If the Pakistani authorities and some quarters in the Western media are to be believed, Pakistan emerged as the clear winner in “Operation Sindoor” that India had launched because “India’s air bases and at least six fighter aircraft were destroyed by the Pakistani Air Force”.

Incidentally, one of the Western journalists writing in a British paper made some big claims in favour of Pakistan. He appears to have built close relations with the Pakistani establishment, as he was based in Islamabad for years. But that is a different story.

And then we have a few American publications publishing quite a few articles saying how as many as four IAF aircraft, including French-made Dassault Rafale fighters, were shot down, resulting in “a stunning and even unexpected victory for the PAF, the biggest winner following last week’s aerial dogfight”.

One does not discuss the merits of such arguments, which are literally ludicrous in the absence of verifiable facts.
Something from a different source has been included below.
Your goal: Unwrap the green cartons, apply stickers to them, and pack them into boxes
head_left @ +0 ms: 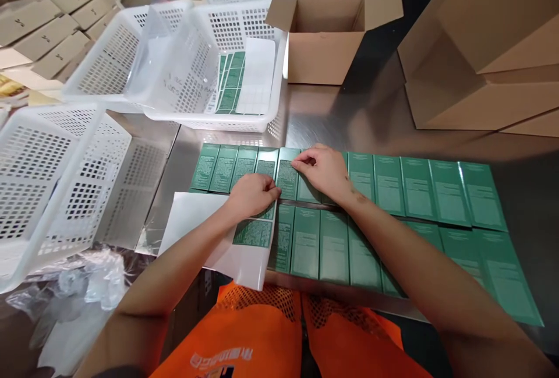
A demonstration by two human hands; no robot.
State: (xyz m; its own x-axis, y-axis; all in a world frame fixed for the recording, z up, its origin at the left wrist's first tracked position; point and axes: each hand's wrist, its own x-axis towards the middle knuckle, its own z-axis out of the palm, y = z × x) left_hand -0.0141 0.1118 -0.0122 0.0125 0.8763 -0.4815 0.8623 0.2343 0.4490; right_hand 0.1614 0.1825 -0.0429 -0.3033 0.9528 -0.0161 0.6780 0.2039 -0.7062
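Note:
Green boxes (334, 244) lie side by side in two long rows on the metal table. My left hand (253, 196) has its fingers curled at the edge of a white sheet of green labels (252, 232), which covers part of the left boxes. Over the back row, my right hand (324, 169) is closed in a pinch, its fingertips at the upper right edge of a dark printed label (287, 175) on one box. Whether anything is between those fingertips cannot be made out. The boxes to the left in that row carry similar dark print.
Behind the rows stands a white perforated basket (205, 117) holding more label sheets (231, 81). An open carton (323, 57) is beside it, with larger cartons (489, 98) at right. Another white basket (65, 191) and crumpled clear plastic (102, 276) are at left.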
Their writings seemed more like orchestrated propaganda that suited the Chinese-Pakistani narrative of technological superiority.

No Rafale Crash In Wuyan, Kashmir! French Expert Debunks Pakistan's Claim Of Alleged Rafale Shootdown.

The point to ponder over is this — assuming India lost some fighter planes, does that deny India achieving its intended goal of teaching the Pakistan-based terrorists and their military backers a salutary lesson?

Whose DGMO first picked up the phone to talk to his counterpart to stop the aerial war? The answer is too obvious to be elaborated on.

That a real winner in a war has to be the party that does not incur any loss is something that even any fiction writer or a writer of comics on war will not venture. However, the fact that some Western journalists have done so to gladden the hearts of Pakistan and China reflects on the credibility of the publications concerned.